Меж тем Иван Неронов, сосланный в Кандалакшский монастырь, несмотря на более тесное заключение и запрещение иметь письменные принадлежности, сумел и оттуда присылать свои увещательные грамоты Стефану Вонифатьеву и другим лицам. Очевидно, приказ о его строгом заключении не соблюдался. С помощью своих почитателей он в августе 1655 года убежал и явился в Москву, где нашел приют у того же царского духовника и некоторое время проживал у него тайно от Никона, но с ведома самого государя. Только когда Неронов постригся в монахи под именем Григория и удалился в Спасо-Ломовскую Игнатьеву пустынь, Никон узнал о его местопребывании и послал своих детей боярских, чтобы схватить его. Но он спасся в одном соседнем селении, где крестьяне спрятали его и отказались выдать. Тогда Никон предал его соборному суду 18 мая 1656 года. В этом суде участвовал и антиохийский патриарх Макарий, который, как мы видели, около того времени уехал было из Москвы, но был возвращен с дороги. Собор, рассмотрев вины Неронова, отлучил его и вместе с ним предал анафеме всех его единомышленников, не покоряющихся церкви. Спустя несколько месяцев инок Григорий Неронов прибыл в Москву и добровольно предстал пред Никоном, когда тот из Крестовой палаты шел к обедне. Патриарх сначала не узнал попавшегося ему седого старца и спросил, кто он такой. «Я тот, кого ты ищешь, казанский протопоп Иоанн, в иночестве Григорий». По окончании литургии патриарх позвал его в Крестовую и тут много с ним беседовал.

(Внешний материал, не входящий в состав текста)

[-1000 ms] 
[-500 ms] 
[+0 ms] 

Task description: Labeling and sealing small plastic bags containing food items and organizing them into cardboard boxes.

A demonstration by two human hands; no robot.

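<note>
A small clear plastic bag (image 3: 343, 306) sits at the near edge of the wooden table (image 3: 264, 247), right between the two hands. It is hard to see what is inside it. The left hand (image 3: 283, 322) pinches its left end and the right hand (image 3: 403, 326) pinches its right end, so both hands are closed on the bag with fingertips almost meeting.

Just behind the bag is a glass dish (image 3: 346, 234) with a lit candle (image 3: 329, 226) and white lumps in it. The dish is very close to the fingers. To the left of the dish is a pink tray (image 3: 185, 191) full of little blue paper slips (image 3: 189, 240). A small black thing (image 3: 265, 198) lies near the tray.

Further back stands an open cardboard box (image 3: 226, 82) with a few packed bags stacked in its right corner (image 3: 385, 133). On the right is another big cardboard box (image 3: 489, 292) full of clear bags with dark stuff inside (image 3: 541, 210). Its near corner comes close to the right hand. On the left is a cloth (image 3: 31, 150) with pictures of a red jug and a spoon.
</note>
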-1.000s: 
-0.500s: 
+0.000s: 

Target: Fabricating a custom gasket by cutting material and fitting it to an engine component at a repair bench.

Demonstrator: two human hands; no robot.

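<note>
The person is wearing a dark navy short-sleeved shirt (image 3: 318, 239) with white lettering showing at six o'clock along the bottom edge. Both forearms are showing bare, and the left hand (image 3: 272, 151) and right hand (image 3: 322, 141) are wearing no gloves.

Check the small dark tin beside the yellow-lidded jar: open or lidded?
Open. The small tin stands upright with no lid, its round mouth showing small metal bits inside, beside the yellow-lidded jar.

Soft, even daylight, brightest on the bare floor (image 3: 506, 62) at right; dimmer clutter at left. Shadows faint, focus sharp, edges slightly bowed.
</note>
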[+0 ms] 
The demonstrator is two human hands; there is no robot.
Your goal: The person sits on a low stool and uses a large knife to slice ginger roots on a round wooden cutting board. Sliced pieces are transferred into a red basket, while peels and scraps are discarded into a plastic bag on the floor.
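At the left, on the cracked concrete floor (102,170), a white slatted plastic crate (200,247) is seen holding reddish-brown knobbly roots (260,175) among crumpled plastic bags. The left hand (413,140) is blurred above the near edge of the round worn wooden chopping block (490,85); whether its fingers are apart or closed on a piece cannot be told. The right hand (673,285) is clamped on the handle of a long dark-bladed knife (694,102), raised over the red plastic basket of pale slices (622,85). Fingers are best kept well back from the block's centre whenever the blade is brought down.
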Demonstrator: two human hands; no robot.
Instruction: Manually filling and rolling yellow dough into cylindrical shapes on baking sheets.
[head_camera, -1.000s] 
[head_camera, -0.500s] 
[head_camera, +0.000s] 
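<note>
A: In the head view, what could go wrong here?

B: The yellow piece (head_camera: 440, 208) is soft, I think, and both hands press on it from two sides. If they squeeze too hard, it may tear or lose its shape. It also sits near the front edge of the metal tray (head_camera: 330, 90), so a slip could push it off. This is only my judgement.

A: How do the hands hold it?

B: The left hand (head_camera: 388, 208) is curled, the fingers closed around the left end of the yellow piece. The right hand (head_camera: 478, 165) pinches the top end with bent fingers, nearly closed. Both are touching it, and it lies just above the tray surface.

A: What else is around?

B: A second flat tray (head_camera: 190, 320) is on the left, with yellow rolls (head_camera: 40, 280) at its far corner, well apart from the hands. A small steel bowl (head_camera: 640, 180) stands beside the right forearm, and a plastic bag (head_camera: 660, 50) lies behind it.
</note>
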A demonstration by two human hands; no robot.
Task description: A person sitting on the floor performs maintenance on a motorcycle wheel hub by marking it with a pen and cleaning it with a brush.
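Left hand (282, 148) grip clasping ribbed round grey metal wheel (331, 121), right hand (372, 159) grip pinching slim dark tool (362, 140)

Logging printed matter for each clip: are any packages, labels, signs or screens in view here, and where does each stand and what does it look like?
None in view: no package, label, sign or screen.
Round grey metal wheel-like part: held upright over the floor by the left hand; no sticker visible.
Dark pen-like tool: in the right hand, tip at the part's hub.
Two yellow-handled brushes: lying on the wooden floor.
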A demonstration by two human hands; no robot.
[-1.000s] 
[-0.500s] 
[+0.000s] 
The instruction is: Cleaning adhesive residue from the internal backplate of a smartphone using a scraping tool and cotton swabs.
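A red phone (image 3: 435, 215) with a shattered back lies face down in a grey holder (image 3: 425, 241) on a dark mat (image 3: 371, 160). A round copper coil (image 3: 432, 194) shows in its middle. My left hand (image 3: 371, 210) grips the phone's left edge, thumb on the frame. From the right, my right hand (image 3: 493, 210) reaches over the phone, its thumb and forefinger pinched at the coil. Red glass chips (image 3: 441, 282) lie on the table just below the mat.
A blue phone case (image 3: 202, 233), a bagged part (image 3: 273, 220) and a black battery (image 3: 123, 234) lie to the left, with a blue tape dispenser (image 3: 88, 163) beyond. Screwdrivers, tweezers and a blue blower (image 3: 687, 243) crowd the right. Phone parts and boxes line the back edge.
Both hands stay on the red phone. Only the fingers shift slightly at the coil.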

Неронов объявил, что доселе не покорялся Никону, пока тот действовал единолично, но вселенским патриархам он не противится и под клятвой их быть не хочет, а потому признает перемены, ими утвержденные. Тут же старец несколько раз принимался уговаривать патриарха, чтобы он не был так жесток и грозен, что его называют лютым зверем, не святителем, а мучителем, что его все страшатся гораздо более чем самого государя, и так далее. Никон был тронут и отвечал: «Прости, старец Григорий, не могу терпеть» – и велел его поместить на Троицком подворье. Государь также был доволен раскаянием Неронова. По царскому желанию Никон вскоре за литургией в соборе произнес над старцем разрешительные молитвы и причастил его из собственных рук, причем оба они проливали слезы. А после обедни ради сего примирения патриарх устроил у себя трапезу, за которой много чествовал Григория. Мало того, когда потом Григорий говорил, что и старые русские служебники не охуляются греческими властями, то Никон благословил его совершать служение по новым или старопечатным книгам, по каким он хочет, и вскоре отпустил его в Игнатьеву пустынь. Приезжая в Москву, Неронов бывал у патриарха и пользовался его благосклонностью, хотя со своей стороны продолжал питать к нему нерасположение. Однажды, слыша за всенощной в Успенском соборе, что патриарх велел троить аллилуию, он стал умолять соборного протопопа с братией, чтобы не троили, и те послушали его, а Никон сделал вид, что этого не замечает25
.Не так благополучно окончилось дело с другими ревнителями старины, то есть с друзьями Неронова, как это потом увидим.